Giving Thanks for the Lichens
Air Date: Week of November 25, 1994
Commentator Alan Durning shares his appreciation for not just the small, but the tiny things in life that we have to be thankful for this and every holiday season.
Transcript
CURWOOD: Holiday dinners are the time we traditionally toast our family, friends, good food, and good health. But commentator Alan Durning wishes we would also toast the little things in nature that make all these possible.
(Dinner table conversation followed by a tapping on a glass: "A toast, a toast.")
DURNING: Here's to fungus, bacteria, and yeast. To algae, protozoans and worms, to leeches, to insects, to mold! (Young boy: "Mold? Yucko!")
Imagine a holiday toast like that. Imagine the stare you'd get from your children. But when you think about it, a holiday dinner wouldn't be possible if it weren't for thousands of oozing, slimy critters.
Fungus, bacteria and worms, they gave us this turkey. See, the fungus and bacteria fertilize the soil by rotting dead plants. Then the worms loosen the dirt and allow corn to grow. Without corn, turkeys would starve. So here's to fungus, bacteria, and worms. (Girl, whispering: "Dad!")
The list of things that we should toast is endless. There's yeast, and alkali bees.

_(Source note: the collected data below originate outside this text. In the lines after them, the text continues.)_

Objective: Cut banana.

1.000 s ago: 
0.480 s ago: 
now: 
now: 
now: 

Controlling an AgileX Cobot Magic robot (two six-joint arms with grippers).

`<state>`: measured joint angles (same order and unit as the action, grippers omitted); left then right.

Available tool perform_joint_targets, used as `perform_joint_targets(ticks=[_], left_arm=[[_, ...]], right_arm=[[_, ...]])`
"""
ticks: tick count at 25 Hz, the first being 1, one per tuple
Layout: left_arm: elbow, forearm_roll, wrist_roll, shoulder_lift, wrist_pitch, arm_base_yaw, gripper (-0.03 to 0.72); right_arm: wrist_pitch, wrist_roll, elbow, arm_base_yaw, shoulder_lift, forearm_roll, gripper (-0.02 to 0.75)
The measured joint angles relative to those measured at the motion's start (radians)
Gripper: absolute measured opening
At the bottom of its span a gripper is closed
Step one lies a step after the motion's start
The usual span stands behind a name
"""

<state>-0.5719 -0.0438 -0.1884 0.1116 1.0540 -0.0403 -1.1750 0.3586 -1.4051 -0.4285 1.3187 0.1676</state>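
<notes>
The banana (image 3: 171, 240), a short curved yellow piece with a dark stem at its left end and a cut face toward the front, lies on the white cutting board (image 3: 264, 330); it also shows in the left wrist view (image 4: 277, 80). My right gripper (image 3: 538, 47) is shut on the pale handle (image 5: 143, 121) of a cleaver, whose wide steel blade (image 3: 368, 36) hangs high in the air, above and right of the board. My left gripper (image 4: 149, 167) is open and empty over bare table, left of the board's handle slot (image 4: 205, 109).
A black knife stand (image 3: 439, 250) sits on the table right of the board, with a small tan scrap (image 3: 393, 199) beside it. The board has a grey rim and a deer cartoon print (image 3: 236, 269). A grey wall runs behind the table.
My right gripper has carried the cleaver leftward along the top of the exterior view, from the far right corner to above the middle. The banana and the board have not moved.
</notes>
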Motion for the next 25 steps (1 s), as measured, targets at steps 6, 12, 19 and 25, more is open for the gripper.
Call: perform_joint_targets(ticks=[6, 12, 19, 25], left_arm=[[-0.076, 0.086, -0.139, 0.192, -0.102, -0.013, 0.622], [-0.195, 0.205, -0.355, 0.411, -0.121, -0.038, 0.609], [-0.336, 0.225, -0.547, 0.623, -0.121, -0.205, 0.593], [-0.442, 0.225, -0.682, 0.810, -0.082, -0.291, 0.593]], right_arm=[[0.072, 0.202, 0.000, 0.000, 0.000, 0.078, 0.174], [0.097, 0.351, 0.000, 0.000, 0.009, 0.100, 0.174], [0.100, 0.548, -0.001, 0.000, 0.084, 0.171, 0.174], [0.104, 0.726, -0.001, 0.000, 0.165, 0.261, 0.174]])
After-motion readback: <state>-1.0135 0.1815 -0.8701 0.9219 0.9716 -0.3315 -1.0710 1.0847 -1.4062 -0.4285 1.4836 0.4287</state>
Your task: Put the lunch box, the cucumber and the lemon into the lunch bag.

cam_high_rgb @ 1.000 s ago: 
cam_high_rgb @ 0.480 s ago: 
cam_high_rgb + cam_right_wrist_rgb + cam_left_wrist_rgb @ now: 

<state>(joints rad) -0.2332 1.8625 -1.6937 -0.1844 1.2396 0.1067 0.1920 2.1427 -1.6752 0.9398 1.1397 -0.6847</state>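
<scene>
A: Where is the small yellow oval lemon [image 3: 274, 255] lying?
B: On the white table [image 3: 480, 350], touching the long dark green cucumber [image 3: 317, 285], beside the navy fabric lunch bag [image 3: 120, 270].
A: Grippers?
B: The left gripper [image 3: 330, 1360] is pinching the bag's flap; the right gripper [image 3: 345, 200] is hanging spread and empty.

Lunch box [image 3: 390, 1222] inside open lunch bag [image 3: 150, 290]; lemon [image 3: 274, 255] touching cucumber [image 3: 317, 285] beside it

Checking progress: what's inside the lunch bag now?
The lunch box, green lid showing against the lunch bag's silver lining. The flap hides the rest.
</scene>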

Without yeast, of course, bread wouldn't rise. Without bees, we wouldn't have butter. The bees pollinate alfalfa, which feeds the cows, which make the milk, where we get butter. We owe our health in part to mold and algae and leeches. Mold is where we get penicillin; algae produce a promising new anti-cancer drug. And the saliva from leeches contains a chemical that's good for rheumatism. In fact, Earth's tiniest creatures make it a people-friendly planet.

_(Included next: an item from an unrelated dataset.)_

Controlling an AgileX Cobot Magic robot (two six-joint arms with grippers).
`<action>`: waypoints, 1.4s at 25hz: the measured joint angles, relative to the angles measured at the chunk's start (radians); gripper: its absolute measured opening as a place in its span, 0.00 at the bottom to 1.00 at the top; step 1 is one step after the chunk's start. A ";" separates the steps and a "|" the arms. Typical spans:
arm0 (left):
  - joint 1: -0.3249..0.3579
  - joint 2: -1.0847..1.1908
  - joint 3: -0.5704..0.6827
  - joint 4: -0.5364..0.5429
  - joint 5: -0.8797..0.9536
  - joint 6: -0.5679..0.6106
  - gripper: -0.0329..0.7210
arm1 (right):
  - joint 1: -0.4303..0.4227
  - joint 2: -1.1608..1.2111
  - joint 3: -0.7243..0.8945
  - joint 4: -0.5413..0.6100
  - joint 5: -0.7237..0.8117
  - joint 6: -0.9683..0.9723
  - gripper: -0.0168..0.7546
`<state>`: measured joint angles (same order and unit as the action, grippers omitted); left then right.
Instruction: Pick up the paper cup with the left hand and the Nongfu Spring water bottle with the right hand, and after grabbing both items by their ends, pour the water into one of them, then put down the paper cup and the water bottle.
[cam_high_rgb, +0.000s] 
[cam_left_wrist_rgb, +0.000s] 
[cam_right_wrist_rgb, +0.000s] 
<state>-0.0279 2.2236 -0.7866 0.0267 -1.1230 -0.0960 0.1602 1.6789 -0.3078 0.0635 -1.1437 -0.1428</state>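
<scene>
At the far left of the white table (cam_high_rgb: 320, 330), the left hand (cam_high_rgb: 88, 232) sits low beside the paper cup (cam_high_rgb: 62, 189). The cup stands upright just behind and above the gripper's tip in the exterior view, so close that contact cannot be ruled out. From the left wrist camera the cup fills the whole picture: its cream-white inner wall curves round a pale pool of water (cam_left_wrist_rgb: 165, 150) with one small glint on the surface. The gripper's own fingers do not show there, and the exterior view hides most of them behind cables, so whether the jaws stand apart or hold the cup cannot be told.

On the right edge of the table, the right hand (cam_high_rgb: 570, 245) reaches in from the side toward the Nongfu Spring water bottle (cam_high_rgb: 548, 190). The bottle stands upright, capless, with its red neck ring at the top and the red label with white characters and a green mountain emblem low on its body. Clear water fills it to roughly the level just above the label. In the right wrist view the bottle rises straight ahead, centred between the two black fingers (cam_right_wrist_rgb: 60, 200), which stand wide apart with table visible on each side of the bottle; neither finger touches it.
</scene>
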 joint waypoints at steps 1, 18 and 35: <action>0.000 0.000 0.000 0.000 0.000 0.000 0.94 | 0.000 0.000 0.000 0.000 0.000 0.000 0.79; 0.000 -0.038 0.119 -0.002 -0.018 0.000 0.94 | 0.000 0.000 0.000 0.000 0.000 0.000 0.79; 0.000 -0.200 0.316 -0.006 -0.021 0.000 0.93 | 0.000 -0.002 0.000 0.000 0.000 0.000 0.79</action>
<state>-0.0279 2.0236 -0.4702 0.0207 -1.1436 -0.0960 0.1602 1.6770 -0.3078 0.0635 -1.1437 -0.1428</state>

Mycorrhiza, for instance, the hairy stuff on roots, help plants absorb phosphorous from the ground. No mycorrhiza, no plants. No plants, no oxygen, and no us. Then there's protozoa; they live in the bellies of termites, digesting dead wood. If protozoa weren't there to chew up fallen trees, the logs would pile up and forest fires would rage out of control.

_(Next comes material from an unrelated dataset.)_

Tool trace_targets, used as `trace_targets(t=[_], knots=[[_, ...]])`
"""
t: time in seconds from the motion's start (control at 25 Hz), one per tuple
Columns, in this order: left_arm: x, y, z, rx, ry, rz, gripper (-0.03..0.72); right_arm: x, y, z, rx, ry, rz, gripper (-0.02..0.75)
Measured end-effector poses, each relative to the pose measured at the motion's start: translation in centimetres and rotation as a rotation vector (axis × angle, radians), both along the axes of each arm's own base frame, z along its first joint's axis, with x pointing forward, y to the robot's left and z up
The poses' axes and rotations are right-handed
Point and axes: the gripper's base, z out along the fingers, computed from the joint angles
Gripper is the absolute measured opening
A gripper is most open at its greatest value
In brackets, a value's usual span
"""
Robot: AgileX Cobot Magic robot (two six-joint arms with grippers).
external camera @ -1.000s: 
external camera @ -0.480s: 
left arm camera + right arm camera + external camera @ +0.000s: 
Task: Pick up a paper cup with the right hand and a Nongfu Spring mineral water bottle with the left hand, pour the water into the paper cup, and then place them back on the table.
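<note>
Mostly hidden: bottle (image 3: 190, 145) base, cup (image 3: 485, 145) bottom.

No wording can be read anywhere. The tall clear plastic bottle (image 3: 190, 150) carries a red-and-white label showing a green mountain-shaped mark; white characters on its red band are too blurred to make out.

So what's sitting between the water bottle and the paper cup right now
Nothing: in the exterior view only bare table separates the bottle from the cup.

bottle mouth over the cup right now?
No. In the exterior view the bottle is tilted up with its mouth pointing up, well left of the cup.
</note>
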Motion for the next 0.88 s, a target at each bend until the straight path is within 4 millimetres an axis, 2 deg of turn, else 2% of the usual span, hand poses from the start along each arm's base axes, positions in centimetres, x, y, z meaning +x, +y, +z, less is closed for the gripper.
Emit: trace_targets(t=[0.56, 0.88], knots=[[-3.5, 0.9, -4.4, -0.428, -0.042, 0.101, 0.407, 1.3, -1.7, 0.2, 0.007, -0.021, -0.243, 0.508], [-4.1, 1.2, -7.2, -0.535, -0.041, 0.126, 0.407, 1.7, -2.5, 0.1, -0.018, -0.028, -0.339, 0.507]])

(More dinner table sounds.) Now, many of these connections are pretty obscure. It's no wonder we don't toast the natural world when a feast of turkey or ham lays on the holiday table. Maybe if we could make the connections more relevant...
(Raps glass.) A toast, a toast! Here's to lichen! (Young boy: "Dad...") No, listen. Right now, there's hundreds of kinds of lichen growing in the frozen north. Lichen are what the reindeer eat. And it gives them the strength to pull a sleigh all the way around the world. So a toast to lichen and reindeer in their trip around the world. They're coming soon, son. Soon.
CURWOOD: Alan Durning is president of Northwest Environment Watch. His commentaries are produced by Terry Fitzpatrick at member station KPLU, Seattle.